▶ _Required action_: Please transcribe the data that follows exactly, from its first line through the line that contains "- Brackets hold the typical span".

▶ _Information given_:
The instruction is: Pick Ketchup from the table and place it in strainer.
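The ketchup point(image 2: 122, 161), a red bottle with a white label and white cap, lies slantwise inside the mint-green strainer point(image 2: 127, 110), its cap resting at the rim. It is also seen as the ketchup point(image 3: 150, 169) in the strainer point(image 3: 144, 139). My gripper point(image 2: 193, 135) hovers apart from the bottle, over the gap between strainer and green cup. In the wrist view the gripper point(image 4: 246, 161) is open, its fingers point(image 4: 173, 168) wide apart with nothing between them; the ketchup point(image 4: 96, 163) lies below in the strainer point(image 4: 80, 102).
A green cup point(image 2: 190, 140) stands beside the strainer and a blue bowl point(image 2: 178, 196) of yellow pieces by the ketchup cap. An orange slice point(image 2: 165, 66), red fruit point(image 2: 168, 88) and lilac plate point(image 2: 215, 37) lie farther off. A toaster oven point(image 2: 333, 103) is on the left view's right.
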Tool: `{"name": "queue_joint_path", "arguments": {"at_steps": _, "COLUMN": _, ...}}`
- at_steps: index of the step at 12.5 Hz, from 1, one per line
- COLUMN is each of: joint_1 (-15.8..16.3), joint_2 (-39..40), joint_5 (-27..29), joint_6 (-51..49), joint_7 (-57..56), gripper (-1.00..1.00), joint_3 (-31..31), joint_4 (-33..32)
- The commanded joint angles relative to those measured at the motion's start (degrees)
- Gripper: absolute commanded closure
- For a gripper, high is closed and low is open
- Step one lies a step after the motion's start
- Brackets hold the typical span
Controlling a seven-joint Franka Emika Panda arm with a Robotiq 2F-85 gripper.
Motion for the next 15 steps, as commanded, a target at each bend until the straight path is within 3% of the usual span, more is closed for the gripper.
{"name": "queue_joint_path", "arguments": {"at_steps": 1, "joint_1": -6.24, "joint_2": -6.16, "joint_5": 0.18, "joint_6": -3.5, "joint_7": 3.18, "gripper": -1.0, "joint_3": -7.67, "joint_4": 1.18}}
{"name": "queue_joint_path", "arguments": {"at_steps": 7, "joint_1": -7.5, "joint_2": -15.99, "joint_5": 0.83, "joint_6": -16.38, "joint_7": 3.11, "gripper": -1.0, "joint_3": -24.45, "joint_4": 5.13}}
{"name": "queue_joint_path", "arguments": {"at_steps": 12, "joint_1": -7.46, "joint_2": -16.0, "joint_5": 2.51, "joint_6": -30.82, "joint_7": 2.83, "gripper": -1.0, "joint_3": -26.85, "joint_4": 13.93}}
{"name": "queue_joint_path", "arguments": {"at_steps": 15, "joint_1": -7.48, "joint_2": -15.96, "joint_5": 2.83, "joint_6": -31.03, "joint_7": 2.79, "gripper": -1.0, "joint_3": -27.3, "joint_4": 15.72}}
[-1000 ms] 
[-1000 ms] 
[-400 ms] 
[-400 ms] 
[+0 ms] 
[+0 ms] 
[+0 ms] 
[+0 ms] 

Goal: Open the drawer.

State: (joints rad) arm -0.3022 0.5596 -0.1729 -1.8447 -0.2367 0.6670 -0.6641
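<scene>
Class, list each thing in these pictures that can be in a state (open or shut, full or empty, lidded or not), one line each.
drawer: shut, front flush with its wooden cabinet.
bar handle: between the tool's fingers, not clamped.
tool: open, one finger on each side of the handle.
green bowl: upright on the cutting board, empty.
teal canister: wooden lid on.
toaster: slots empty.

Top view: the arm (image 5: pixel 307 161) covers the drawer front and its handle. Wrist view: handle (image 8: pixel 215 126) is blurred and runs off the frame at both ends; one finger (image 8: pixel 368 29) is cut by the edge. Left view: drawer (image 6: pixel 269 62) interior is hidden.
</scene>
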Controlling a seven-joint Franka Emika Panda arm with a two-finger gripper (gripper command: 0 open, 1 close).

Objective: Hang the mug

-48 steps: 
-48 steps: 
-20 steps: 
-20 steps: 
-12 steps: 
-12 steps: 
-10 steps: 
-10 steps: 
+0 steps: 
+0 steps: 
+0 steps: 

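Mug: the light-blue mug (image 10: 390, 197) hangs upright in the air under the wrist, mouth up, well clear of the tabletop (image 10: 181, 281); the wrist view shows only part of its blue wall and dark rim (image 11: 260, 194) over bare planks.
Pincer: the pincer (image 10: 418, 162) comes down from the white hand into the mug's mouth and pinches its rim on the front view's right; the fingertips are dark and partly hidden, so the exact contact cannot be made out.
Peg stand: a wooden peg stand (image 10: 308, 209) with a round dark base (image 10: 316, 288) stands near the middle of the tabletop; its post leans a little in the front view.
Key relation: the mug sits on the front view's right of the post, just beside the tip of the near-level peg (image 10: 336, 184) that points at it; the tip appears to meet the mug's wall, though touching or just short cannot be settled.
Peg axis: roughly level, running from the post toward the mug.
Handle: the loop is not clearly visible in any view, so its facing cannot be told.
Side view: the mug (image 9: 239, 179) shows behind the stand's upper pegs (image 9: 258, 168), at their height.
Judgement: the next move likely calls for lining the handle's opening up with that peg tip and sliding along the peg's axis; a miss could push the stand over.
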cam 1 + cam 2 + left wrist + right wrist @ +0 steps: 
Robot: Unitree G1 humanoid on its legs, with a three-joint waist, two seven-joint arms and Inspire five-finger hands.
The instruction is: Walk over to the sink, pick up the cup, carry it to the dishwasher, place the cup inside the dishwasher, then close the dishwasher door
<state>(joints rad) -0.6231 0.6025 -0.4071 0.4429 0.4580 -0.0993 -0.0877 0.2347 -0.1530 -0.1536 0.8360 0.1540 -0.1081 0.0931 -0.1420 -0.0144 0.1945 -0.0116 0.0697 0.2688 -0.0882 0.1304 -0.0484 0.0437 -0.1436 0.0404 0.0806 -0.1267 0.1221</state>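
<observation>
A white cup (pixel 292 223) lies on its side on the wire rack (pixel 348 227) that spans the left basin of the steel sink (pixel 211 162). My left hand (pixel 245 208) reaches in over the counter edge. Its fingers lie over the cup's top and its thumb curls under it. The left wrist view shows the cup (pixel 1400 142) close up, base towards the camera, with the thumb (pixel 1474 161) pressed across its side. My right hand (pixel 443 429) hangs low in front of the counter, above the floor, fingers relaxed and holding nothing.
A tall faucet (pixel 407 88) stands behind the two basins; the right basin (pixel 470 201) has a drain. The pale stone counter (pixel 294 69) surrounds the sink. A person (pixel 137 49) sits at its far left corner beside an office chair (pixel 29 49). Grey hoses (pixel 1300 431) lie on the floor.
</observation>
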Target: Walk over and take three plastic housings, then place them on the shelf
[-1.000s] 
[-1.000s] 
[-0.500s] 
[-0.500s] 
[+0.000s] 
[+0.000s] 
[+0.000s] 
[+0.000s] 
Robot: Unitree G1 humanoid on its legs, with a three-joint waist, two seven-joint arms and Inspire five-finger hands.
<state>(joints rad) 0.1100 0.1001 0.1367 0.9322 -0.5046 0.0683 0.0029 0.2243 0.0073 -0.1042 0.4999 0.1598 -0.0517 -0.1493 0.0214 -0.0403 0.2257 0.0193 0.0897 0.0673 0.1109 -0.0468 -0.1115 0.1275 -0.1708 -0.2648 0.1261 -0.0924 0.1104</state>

▶ _Response to this task_:
The instruction is: Pick Ketchup from the table and place it in strainer.
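The ketchup point(image 2: 122, 161), a red bottle with a white label and white cap, lies slantwise inside the mint-green strainer point(image 2: 127, 110), its cap resting at the rim. It is also seen as the ketchup point(image 3: 150, 169) in the strainer point(image 3: 144, 139). My gripper point(image 2: 193, 135) hovers apart from the bottle, over the gap between strainer and green cup. In the wrist view the gripper point(image 4: 246, 161) is open, its fingers point(image 4: 173, 168) wide apart with nothing between them; the ketchup point(image 4: 96, 163) lies below in the strainer point(image 4: 80, 102).
A green cup point(image 2: 190, 140) stands beside the strainer and a blue bowl point(image 2: 178, 196) of yellow pieces by the ketchup cap. An orange slice point(image 2: 165, 66), red fruit point(image 2: 168, 88) and lilac plate point(image 2: 215, 37) lie farther off. A toaster oven point(image 2: 333, 103) is on the left view's right.
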Tool: `{"name": "queue_joint_path", "arguments": {"at_steps": _, "COLUMN": _, ...}}`
- at_steps: index of the step at 12.5 Hz, from 1, one per line
- COLUMN is each of: joint_1 (-15.8..16.3), joint_2 (-39..40), joint_5 (-27..29), joint_6 (-51..49), joint_7 (-57..56), gripper (-1.00..1.00), joint_3 (-31..31), joint_4 (-33..32)
- The commanded joint angles relative to those measured at the motion's start (degrees)
- Gripper: absolute commanded closure
- For a gripper, high is closed and low is open
- Step one lies a step after the motion's start
- Brackets hold the typical span

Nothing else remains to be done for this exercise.